### AIM OF THE TASK
Could you please repeat the data below word for word?

### DATASET RECORDS
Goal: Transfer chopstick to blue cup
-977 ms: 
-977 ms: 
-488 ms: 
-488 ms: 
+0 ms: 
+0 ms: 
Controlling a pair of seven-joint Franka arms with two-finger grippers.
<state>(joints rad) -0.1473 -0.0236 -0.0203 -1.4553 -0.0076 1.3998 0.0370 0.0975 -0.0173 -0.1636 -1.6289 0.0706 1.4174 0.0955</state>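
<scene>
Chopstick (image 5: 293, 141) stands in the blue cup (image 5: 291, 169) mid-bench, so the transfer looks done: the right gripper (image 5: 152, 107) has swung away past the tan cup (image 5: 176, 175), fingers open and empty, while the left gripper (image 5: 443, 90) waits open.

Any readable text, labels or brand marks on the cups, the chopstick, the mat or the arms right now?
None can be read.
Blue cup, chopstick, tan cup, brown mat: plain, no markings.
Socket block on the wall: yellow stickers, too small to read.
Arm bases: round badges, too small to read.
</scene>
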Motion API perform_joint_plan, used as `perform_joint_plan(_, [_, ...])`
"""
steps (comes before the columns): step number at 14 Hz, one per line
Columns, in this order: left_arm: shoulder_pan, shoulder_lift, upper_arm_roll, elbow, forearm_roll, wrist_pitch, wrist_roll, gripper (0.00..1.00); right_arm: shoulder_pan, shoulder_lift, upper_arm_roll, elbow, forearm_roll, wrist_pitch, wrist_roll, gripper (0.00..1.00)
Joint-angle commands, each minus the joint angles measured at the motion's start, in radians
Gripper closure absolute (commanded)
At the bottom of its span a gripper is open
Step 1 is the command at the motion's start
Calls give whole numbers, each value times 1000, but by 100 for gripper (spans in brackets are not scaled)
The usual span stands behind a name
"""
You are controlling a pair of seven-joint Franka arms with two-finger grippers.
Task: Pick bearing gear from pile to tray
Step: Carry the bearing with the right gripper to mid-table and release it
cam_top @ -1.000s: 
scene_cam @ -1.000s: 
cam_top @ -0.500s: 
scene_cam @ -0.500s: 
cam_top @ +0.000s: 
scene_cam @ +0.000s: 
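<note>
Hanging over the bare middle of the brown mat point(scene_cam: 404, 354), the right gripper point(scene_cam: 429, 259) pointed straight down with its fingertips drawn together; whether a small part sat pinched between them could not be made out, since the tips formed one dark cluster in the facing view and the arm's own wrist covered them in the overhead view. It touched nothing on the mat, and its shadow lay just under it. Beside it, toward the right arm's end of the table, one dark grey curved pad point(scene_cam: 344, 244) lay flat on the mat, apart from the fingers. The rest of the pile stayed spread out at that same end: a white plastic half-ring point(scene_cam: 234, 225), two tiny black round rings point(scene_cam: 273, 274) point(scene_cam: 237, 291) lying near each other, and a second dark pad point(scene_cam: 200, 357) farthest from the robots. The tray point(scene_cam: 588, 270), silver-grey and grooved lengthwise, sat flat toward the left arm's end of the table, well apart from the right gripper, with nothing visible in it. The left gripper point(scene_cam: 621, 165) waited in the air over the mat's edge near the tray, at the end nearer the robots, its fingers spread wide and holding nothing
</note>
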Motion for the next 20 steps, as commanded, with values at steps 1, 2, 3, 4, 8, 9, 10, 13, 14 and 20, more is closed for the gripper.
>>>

### RESULT
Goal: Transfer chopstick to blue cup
-977 ms: 
-977 ms: 
-488 ms: 
-488 ms: 
+0 ms: 
+0 ms: 
Controlling a pair of seven-joint Franka arms with two-finger grippers.
<state>(joints rad) -0.1473 -0.0236 -0.0203 -1.4553 -0.0076 1.3998 0.0370 0.0975 -0.0173 -0.1636 -1.6289 0.0706 1.4174 0.0955</state>
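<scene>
Chopstick (image 5: 293, 141) stands in the blue cup (image 5: 291, 169) mid-bench, so the transfer looks done: the right gripper (image 5: 152, 107) has swung away past the tan cup (image 5: 176, 175), fingers open and empty, while the left gripper (image 5: 443, 90) waits open.

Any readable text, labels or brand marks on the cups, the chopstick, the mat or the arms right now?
None can be read.
Blue cup, chopstick, tan cup, brown mat: plain, no markings.
Socket block on the wall: yellow stickers, too small to read.
Arm bases: round badges, too small to read.
</scene>
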Motion API perform_joint_plan, used as `perform_joint_plan(_, [_, ...])`
"""
steps (comes before the columns): step number at 14 Hz, one per line
Columns, in this order: left_arm: shoulder_pan, shoulder_lift, upper_arm_roll, elbow, forearm_roll, wrist_pitch, wrist_roll, gripper (0.00..1.00); right_arm: shoulder_pan, shoulder_lift, upper_arm_roll, elbow, forearm_roll, wrist_pitch, wrist_roll, gripper (0.00..1.00)
Joint-angle commands, each minus the joint angles measured at the motion's start, in radians
Gripper closure absolute (commanded)
At the bottom of its span a gripper is open
Step 1 is the command at the motion's start
Calls give whole numbers, each value times 1000, but by 100 for gripper (spans in brackets are not scaled)
The usual span stands behind a name
"""
You are controlling a pair of seven-joint Franka arms with two-finger grippers.
Task: Pick bearing gear from pile to tray
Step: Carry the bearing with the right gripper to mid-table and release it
cam_top @ -1.000s: 
scene_cam @ -1.000s: 
cam_top @ -0.500s: 
scene_cam @ -0.500s: 
cam_top @ +0.000s: 
scene_cam @ +0.000s: 
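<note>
Hanging over the bare middle of the brown mat point(scene_cam: 404, 354), the right gripper point(scene_cam: 429, 259) pointed straight down with its fingertips drawn together; whether a small part sat pinched between them could not be made out, since the tips formed one dark cluster in the facing view and the arm's own wrist covered them in the overhead view. It touched nothing on the mat, and its shadow lay just under it. Beside it, toward the right arm's end of the table, one dark grey curved pad point(scene_cam: 344, 244) lay flat on the mat, apart from the fingers. The rest of the pile stayed spread out at that same end: a white plastic half-ring point(scene_cam: 234, 225), two tiny black round rings point(scene_cam: 273, 274) point(scene_cam: 237, 291) lying near each other, and a second dark pad point(scene_cam: 200, 357) farthest from the robots. The tray point(scene_cam: 588, 270), silver-grey and grooved lengthwise, sat flat toward the left arm's end of the table, well apart from the right gripper, with nothing visible in it. The left gripper point(scene_cam: 621, 165) waited in the air over the mat's edge near the tray, at the end nearer the robots, its fingers spread wide and holding nothing
</note>
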Motion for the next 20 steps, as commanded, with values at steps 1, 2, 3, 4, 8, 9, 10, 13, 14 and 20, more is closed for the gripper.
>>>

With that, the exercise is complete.